▶ _Task statement_
Print this span of the material below exactly: the line with "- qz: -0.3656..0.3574", the line with "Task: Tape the", and every line between them, but nothing else.

(Dataset section)

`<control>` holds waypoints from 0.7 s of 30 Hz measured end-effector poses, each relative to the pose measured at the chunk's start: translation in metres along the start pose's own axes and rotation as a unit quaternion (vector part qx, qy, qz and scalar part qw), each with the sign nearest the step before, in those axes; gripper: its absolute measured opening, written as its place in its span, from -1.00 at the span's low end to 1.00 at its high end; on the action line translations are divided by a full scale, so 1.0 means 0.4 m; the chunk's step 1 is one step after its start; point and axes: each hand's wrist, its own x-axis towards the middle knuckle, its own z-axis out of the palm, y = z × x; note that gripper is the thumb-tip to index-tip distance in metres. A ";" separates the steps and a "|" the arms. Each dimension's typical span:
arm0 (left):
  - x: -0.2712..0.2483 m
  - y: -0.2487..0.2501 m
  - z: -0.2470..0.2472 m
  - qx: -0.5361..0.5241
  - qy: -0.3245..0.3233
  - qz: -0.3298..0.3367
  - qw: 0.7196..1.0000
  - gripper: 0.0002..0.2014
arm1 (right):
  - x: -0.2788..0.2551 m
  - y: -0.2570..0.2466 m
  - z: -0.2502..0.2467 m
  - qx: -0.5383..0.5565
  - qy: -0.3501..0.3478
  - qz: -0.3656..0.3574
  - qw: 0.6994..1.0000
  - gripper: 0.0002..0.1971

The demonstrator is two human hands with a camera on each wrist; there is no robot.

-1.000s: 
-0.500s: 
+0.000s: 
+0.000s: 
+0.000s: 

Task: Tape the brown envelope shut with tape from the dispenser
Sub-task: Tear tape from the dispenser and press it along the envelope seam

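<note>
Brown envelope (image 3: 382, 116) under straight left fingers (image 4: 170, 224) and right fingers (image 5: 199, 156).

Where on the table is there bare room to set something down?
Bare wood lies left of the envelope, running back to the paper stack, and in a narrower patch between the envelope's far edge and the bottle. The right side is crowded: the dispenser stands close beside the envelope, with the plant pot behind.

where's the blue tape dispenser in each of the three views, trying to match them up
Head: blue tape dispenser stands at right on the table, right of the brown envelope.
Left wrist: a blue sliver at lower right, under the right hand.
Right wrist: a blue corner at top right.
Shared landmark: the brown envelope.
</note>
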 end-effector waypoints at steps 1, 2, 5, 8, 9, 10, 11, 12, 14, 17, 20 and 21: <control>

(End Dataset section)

▶ _Answer for this exercise_
  - qz: -0.3656..0.3574
  - qw: 0.6994..1.0000
  - gripper: 0.0002..0.1971

The demonstrator is two human hands with a camera on each wrist; there is no robot.

-1.000s: 
-0.500s: 
+0.000s: 
+0.000s: 
+0.000s: 

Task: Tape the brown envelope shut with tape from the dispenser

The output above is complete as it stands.